Não é à toa que o filme chegou chegando em Cannes e saiu do festival não só com a Palma de Ouro de Melhor Filme, mas também com o reconhecimento e a admiração de grande parte da crítica e de seus pares, tornando-se, desde já, uma das fortes promessas para a corrida do Oscar.

 

Confira, na sequência, entrevista exclusiva com o diretor Sean Baker e a atriz Mikey Madison.

 

Versatille: A primeira coisa que se fala sobre os seus filmes é o tom de humor que você consegue dar a uma obra que poderia ser dramática. Por que essa é a sua preferência?

Sean Baker: O primeiro fator é que é mais fácil de digerir a trama e mais divertido de assistir. Mas também há o lado de que a vida é sempre um equilíbrio de comédia, humor e dor. Uma comédia e drama. Quando você está contando uma história humana, do jeito mais real que ela deve ser, se você não injetar um pouco de humor nela, será falsa. Mesmo que você esteja mostrando uma tragédia, mesmo que seja sobre personagens que estão passando por dificuldades. Quando é um filme que não tem aquele alívio cômico, ou aquele momento de leveza que lhe permite respirar, eu não consigo acreditar nele. Eu tento fazer tal equilíbrio nos meus filmes.

 

V: Se olharmos apenas o enredo de Anora, poderia ser um filme extremamente sombrio. Como foi o processo para construir o tom certo para o filme?

SB: Nesse caso, foi um pouco mais difícil, pelo fato de que muitas vezes estávamos indo a lugares que eram muito pesados, que chegavam a quase um nível de farsa. Mas os atores do elenco entenderam o meu ponto de vista. São profissionais maravilhosos que têm esse “quê” cômico, que ajuda a destacar a comédia que já estava na página do roteiro. Nós temos a mesma sensibilidade e o mesmo senso de humor, então eles entendiam as cenas, quase sem a necessidade de direção ou de eu ter que comunicar a eles o que eu queria, onde podiam dar os tons de humor ou drama, exagerar ou não. Sempre fundamentado em realidade. Em Anora, principalmente no fim, queríamos deixar claro que ali nós estávamos contando uma história séria. É um momento trágico para a Ani e precisamos levar isso a sério.

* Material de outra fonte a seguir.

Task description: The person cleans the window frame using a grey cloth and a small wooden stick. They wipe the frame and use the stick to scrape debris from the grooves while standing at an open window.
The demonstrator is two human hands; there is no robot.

Podemos nos divertir no caminho, mas devemos chegar a um lugar sóbrio.

 

V: Qual aspecto do filme em que mais se preocupou em acertar? Qual foi a decisão mais relevante? 

SB: Eu acho que a coisa mais importante no caso de Anora realmente era acertar a própria Ani. Que a personagem fosse construída suficientemente multidimensional, permitindo que ela tivesse um carisma e ganhasse o carinho do público. Mostrar que ela é como todo mundo, com seus sonhos, lutas, sua esperança e os seus defeitos. Trazer sua vulnerabilidade e a sua capacidade de cometer erros e tomar decisões erradas. Eu acho que esses aspectos a tornam humana, e isso era a coisa mais importante de acertar. O filme inteiro se apoia nisso. Em o público conseguir ver na Ani uma protagonista, alguém que a gente possa torcer para. E isso é algo que eu e a Mikey cuidamos muito.

 

V: O mundo em que Anora transita existe e é extremamente peculiar. Como foi gerar isso para o filme?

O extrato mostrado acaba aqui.